■ YOUR OBJECTIVE
For the material that follows, return exactly the lines from the one with "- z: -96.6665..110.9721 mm" through the one with "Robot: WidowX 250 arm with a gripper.", both ends included.

*** RECORD EXTRACTS Section Begins ***

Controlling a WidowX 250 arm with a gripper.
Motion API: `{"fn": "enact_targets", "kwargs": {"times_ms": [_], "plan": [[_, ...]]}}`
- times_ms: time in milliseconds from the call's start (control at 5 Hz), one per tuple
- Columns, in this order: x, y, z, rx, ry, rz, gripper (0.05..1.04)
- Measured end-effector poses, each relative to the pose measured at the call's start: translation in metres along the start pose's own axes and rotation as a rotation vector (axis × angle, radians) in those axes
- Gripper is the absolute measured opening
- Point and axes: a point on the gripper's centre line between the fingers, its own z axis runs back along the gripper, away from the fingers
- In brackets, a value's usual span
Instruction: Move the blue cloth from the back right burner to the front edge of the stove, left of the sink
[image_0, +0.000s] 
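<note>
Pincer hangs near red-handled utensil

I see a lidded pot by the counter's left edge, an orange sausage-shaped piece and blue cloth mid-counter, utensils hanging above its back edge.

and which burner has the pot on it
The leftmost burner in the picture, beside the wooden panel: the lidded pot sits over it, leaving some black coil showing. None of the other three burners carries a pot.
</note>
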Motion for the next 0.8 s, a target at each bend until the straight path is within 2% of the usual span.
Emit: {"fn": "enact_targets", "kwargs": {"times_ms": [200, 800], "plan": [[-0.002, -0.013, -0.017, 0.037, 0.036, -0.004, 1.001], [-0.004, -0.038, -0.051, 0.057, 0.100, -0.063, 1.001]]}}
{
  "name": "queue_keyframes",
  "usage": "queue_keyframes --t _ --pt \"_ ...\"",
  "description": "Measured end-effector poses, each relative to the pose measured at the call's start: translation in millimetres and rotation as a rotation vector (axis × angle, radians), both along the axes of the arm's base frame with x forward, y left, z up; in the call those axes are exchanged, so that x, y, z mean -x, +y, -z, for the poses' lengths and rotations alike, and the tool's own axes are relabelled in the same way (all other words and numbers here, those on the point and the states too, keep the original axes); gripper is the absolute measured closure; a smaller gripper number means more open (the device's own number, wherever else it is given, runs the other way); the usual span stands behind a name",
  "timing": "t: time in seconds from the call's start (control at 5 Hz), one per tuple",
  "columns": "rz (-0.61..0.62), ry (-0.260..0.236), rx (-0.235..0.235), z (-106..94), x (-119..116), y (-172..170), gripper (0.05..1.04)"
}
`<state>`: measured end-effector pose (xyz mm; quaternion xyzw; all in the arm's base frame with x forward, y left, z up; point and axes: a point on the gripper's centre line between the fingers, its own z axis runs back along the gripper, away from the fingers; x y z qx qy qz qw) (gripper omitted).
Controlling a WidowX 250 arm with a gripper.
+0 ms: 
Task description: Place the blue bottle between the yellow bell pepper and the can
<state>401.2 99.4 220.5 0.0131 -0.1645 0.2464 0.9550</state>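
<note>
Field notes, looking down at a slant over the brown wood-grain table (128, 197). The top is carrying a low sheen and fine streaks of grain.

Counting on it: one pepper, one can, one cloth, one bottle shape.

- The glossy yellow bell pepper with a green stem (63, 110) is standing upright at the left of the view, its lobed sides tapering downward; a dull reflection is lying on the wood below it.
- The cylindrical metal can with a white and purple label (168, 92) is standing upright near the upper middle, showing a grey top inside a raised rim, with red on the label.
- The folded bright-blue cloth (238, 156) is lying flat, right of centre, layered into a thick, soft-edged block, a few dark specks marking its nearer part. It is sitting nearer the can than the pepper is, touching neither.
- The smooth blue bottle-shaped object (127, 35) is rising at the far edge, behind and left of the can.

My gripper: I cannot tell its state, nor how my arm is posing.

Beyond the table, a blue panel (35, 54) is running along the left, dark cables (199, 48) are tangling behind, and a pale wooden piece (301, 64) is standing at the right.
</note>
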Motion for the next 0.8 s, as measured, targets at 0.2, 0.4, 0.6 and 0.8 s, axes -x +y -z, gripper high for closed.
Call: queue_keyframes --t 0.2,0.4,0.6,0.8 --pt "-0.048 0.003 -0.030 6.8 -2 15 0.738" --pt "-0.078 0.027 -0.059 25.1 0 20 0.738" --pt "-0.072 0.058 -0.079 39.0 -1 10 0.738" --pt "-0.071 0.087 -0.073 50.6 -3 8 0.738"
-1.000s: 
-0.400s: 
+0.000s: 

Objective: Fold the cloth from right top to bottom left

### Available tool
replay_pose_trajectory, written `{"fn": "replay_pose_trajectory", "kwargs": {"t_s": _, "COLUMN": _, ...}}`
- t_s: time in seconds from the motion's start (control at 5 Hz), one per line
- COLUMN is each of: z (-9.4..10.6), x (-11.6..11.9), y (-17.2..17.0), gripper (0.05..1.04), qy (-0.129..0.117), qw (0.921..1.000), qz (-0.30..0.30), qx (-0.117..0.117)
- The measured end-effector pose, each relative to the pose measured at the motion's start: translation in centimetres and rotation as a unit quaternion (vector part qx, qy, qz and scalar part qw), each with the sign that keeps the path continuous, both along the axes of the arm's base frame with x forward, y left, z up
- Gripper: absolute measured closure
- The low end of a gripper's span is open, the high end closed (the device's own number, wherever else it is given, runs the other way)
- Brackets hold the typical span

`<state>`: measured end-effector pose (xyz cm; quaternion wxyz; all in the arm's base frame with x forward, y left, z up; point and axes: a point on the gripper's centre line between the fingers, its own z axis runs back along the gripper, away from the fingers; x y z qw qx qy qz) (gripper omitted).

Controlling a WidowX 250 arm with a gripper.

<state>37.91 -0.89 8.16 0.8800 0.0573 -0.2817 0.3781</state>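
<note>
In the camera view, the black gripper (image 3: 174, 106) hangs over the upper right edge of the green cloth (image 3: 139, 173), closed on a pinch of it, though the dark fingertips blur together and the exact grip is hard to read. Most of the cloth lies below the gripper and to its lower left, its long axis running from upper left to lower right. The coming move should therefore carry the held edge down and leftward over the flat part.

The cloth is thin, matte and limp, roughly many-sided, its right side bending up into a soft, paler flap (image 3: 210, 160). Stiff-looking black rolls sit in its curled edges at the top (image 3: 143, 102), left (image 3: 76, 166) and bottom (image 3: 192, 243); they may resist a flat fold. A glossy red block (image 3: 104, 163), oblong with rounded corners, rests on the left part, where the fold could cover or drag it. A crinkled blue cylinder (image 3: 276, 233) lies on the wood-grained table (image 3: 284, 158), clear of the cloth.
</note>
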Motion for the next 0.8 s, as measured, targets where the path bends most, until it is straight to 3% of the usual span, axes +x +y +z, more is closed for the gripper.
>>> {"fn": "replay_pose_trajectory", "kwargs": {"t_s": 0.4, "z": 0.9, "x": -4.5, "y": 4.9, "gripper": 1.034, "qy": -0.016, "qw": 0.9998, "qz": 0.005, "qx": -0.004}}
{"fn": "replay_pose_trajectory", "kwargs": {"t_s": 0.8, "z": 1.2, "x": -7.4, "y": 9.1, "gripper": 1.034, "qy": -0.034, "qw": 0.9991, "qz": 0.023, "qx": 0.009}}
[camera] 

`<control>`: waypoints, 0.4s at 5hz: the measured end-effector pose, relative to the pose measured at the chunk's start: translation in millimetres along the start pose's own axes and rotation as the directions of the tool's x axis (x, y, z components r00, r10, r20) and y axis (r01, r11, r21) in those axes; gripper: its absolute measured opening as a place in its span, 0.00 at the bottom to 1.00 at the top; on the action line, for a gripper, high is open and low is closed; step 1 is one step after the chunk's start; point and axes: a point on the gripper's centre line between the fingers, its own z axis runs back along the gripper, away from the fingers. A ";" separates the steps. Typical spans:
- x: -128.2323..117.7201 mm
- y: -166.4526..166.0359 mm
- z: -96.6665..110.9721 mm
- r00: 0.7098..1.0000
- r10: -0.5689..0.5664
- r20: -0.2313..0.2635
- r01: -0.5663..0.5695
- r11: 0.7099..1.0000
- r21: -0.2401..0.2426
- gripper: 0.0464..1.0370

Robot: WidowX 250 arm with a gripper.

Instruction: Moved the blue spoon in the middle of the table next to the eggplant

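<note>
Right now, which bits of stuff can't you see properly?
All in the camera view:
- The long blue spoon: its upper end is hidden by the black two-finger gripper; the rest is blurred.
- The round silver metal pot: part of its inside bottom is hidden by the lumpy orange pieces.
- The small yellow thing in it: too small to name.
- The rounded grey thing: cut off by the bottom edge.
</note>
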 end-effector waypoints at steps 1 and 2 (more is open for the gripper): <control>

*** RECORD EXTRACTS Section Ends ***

■ WRITTEN RESPONSE
- z: -96.6665..110.9721 mm
- r00: 0.7098..1.0000
- r10: -0.5689..0.5664
- r20: -0.2313..0.2635
- r01: -0.5663..0.5695
- r11: 0.7099..1.0000
- r21: -0.2401..0.2426
- gripper: 0.0464..1.0370

Robot: WidowX 250 arm with a gripper.

The exercise has been completed.